BENANKMERAH.CO, JAKARTA – Wakil Ketua DPR RI Fadli Zon menilai, pemerintahan Presiden Joko Widodo atau Jokowi telah gagal dalam menjaga stabilitas rupiah. Ini terkait posisi nilai tukar rupiah terhadap dollar Amerika Serikat (AS) yang menembus Rp14.000.

“Indonesia saat ini sebenarnya sudah berada di tahap awal krisis dan pemerintah telah gagal dalam menjaga stabilitas rupiah,” kata Fadli di komplek parlemen, Jakarta, Rabu (9/5/2018).

Menurut dia, kondisi nilai tukar tidak dapat dianggap enteng, lantaran suka tidak suka akan memberikan dampak domino terhadap kondisi perekonomian secara nasional.

“Dalam periode Februari hingga Maret 2018 saja, misalnya, kita sudah menghabiskan sekitar US$2 miliar devisa untuk menyelamatkan rupiah. Itupun ternyata tidak sanggup mencegah rupiah jatuh ke angka Rp.14.000 per dollar,” katanya.

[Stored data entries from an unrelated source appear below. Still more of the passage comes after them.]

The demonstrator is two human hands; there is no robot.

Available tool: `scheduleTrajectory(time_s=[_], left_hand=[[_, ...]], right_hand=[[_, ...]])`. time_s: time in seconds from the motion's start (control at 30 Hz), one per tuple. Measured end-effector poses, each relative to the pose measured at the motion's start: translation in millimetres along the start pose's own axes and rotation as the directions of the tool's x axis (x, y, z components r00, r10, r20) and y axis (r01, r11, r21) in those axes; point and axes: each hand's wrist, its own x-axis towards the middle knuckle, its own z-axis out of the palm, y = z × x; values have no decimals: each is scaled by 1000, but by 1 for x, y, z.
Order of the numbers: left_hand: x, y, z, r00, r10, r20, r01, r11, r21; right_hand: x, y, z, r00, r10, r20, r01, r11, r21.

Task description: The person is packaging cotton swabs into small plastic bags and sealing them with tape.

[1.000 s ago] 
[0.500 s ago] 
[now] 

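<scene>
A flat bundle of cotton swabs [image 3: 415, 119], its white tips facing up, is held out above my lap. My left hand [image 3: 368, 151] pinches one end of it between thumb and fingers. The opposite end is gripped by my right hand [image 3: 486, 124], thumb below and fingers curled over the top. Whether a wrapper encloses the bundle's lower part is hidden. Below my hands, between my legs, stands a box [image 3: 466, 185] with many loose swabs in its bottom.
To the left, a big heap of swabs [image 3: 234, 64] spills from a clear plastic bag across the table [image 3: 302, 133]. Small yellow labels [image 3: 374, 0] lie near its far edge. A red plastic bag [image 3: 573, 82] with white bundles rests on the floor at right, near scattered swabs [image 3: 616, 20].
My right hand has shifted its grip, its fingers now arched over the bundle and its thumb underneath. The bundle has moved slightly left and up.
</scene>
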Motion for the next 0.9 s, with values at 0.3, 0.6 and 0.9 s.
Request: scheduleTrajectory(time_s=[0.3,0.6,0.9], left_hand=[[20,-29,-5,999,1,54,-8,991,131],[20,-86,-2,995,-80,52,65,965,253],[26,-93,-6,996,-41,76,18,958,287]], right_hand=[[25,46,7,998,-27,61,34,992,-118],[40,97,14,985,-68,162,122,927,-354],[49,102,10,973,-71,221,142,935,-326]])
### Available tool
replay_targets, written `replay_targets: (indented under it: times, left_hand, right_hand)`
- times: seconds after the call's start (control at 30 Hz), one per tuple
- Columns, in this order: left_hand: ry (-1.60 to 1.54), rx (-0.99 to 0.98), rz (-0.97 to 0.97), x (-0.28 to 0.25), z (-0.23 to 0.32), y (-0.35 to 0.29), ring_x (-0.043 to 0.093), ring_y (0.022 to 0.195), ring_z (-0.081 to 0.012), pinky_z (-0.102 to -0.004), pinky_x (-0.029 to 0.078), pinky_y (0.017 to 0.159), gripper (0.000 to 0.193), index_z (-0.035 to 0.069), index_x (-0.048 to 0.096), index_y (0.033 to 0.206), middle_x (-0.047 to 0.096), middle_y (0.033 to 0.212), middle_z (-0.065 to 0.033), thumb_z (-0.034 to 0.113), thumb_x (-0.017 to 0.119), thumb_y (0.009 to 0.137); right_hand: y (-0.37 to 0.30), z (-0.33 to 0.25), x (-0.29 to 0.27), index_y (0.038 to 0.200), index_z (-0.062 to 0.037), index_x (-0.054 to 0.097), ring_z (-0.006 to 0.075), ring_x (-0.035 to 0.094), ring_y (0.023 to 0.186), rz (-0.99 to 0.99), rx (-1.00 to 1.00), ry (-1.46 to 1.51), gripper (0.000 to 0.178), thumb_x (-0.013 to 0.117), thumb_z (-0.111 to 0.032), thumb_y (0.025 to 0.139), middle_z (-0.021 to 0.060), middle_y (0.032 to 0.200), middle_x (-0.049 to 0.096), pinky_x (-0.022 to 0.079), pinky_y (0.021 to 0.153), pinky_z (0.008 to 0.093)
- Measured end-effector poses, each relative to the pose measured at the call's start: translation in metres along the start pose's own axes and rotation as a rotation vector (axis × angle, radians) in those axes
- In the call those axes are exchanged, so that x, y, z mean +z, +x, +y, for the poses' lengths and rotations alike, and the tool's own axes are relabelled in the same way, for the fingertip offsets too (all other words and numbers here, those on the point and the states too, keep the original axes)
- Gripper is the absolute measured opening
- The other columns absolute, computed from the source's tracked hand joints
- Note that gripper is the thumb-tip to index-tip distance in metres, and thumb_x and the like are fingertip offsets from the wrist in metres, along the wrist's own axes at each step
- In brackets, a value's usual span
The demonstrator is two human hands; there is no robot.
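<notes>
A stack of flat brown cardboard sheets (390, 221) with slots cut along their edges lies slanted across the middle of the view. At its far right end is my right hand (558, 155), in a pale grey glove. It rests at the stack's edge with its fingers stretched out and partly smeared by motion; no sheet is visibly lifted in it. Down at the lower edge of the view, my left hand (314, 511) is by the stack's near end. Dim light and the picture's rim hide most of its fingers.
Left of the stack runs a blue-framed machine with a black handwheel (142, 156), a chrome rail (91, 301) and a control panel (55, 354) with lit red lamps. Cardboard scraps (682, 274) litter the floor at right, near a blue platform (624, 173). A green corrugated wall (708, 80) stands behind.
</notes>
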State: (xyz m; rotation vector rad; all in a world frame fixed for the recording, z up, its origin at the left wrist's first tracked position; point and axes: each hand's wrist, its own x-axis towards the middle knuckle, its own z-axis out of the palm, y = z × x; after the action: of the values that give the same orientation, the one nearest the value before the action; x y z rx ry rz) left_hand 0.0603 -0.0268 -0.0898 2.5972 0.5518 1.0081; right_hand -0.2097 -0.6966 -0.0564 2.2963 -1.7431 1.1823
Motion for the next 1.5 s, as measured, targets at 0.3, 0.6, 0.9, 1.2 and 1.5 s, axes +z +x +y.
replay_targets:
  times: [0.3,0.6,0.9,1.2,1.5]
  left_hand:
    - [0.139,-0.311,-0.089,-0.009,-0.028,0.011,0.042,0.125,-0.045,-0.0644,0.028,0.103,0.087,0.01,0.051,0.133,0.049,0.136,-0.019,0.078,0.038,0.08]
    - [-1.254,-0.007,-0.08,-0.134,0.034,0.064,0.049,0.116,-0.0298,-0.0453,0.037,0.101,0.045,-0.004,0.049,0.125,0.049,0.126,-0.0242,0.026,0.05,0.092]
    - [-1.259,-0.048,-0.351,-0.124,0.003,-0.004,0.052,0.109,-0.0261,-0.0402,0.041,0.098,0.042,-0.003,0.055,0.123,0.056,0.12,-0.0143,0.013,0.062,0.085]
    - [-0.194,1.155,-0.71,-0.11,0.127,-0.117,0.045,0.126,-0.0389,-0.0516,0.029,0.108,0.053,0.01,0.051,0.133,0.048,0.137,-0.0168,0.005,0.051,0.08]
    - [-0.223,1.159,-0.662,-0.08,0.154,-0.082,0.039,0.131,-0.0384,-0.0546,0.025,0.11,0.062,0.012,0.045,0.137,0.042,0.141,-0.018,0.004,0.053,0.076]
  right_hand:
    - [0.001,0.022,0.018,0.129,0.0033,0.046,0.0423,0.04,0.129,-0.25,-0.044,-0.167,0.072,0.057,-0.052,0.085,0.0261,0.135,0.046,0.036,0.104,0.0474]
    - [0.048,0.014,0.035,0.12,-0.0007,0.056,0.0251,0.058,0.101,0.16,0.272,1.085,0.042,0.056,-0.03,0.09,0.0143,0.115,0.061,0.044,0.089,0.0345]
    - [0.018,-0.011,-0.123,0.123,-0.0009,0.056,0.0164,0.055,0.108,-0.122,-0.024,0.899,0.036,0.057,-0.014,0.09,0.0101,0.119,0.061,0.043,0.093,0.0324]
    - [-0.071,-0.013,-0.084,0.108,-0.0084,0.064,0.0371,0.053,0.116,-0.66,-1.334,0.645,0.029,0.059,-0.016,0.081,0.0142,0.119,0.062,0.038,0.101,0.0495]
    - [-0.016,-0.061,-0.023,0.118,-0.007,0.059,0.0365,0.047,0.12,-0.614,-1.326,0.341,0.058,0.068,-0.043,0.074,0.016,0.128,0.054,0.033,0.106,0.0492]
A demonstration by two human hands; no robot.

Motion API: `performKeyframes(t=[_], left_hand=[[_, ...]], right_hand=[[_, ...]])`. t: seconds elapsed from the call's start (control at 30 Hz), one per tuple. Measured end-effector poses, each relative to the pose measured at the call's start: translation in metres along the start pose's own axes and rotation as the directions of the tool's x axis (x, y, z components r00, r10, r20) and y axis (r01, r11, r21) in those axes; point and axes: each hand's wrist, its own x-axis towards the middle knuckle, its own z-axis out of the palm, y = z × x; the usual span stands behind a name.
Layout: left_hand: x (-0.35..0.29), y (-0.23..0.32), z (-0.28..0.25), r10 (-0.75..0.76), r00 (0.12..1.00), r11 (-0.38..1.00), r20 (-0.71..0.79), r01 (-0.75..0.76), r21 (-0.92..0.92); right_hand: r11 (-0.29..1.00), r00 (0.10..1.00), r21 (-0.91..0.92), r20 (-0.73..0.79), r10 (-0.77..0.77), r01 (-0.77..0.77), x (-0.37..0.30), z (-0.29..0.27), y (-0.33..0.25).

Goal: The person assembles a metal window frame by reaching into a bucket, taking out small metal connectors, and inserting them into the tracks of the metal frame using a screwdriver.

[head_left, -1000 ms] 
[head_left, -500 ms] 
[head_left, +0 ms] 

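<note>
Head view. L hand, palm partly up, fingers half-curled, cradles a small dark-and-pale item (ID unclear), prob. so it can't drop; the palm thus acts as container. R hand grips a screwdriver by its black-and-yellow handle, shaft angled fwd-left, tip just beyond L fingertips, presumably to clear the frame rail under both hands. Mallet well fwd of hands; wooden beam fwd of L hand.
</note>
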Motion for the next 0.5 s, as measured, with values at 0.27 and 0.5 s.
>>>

Dalam catatannya, Fadli mengungkapkan, selama periode pemerintahan Presiden Jokowi, mulai dari kuartal empat 2014 hingga kini, rupiah sudah terdepresiasi sebesar 13 persen. Dan itu, sambung dia, besar kemungkinan rupiah akan terus mengalami tren penurunan.

Menurutnya, kondisi ini jauh sekali dari apa yang dulu pernah dijanjikan pada Pemilu 2014.

“Sebagai catatan, nilai tukar rupiah saat ini 38 persen lebih rendah dari janji kampanye dulu. Ini menunjukkan perhitungan pemerintahan sekarang jauh dari realistis. Dan pemerintah gagal menjaga rupiah kita,” ujar wakil ketua umum DPP Partai Gerindra itu.

“Itu sebabnya, kata Fadli, pemerintah harus bersikap transparan mengenai risiko yang tengah kita hadapi.

“Sikap itu diperlukan agar kita bisa mengambil langkah tepat mengantisipasi terjadinya krisis ekonomi yang lebih dalam,” pungkasnya.